En su última conferencia de prensa tras desempeñarse por diez años como secretario general de las Naciones Unidas, realizada el viernes, Ban Ki-moon fue claro y directo en su enojo y frustración. “La matanza que ocurre en Siria es una afrenta para la conciencia mundial”, dijo, y añadió en referencia la ciudad mártir: “Alepo es hoy sinónimo de infierno (…). Le hemos fallado colectivamente al pueblo sirio. La paz solo prevalecerá si está acompañada de compasión, justicia y rendimiento de cuentas por los abominables crímenes que hemos presenciado”.
Esos crímenes horrendos, que se han expresado de forma múltiple desde principios del 2011, cuando el dictador Bashar al Asad desató una represión generalizada para frenar el clamor popular en su contra, alcanzaron la cúspide de su perversión y ensañamiento durante las últimas semanas.

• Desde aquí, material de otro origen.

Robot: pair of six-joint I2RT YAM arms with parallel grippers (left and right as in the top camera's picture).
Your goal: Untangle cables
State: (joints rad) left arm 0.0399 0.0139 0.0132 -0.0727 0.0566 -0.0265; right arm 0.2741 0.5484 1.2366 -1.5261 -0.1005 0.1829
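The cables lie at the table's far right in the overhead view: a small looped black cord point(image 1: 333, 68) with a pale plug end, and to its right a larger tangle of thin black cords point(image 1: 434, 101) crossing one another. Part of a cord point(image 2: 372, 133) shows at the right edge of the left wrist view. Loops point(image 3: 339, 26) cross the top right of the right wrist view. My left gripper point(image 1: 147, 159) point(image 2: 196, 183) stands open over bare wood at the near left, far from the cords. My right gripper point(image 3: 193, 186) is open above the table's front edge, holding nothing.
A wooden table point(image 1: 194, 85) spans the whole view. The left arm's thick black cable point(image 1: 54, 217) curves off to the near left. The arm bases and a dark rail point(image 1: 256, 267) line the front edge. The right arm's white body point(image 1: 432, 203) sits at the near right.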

El escenario ha sido precisamente la ciudad milenaria de Alepo, epicentro económico de Siria y, por siglos, ejemplo de tolerancia y convivencia entre diversas etnias, religiones y orientaciones doctrinarias. Los principales victimarios son de sobra conocidos. Se trata del propio régimen de Asad, la Rusia de Vladimir Putin, el Irán de los ayatolás y las milicias del grupo terrorista chiita Hizbolá, sobre el que los iraníes ejercen control casi total y que se ha convertido en agente sobre el terreno de su sectarismo y proyección del poder.
Pero en esta tragedia, que continúa a pesar de la caída de los últimos bastiones de Alepo dominados por fuerzas rebeldes no extremistas, también existen otros importantes responsables, sobre todo por indecisión y omisión: las principales potencias occidentales, con Estados Unidos a la cabeza, que fueron incapaces de desarrollar y ejecutar a tiempo una estrategia que detuviera la voracidad represiva de Asad y abriera el camino hacia una salida pacífica a la crisis.
Hubo un tiempo en que aún era posible revertir la situación, ya fuera con fuerte respaldo a los rebeldes no fanatizados, el establecimiento de zonas de seguridad aérea para proteger a los civiles o enérgicas represalias contra Asad si pasaba las “líneas rojas” establecidas por la propia administración estadounidense. Sin embargo, prevalecieron la desorientación estratégica, el miedo a actuar y, por ende, una virtual parálisis.
Entre tanto, Asad hizo todo lo posible por eliminar a sus enemigos y por polarizar el conflicto, de modo que el peligro de que el Estado Islámico controlara amplias regiones de Siria pudiera ser visto por algunos como un mal peor que el de su dictadura. Entre tanto, Rusia se encargó, mediante su veto en el Consejo de Seguridad, de frenar toda acción multilateral eficaz, y mediante su intervención militar directa llevó de nuevo el péndulo hacia el terreno de Asad.
El resultado de esta mezcla de factores, en un contexto regional de alianzas móviles, intereses inconfesables y oportunismo extremo, es de sobra conocido; su evolución, imposible de predecir. El infierno de Alepo es su peor manifestación, y revela, hasta un extremo de asqueo, el desdén de Siria, Rusia e Irán no solo por preceptos internacionales claramente establecidos, sino por valores humanos elementales. Sus acciones, en este caso, tienen todos los ingredientes para ser consideradas como crímenes de guerra. Dudamos, sin embargo, que sea posible romper la barrera de su impunidad: los rusos también se encargarán de evitarlo mediante el veto.
Al aplicar una política de tierra arrasada, con total desdén por la suerte de los civiles y en contradicción con la ley internacional, Siria, Rusia e Irán han logrado imponer sus insensibles intereses. Hoy, la permanencia de Asad en el poder luce más firme que nunca desde que comenzaron las protestas, aunque no puede darse por segura a mediano plazo. Los rusos se han convertido en los principales agentes de poder en el desarticulado país y han ganado una influencia en la zona que no tenían desde el colapso de la Unión Soviética. Irán ha incrementado sustancialmente la suya como potencia regional, y, por medio de Hizbolá, ha logrado proyectar contundentemente su fuerza hasta la frontera con Israel.
No solo estamos ante una horrenda tragedia humana que aún no parece detenerse. También asistimos a un grave descalabro geopolítico, que seguirá pasando la cuenta por muchos años más.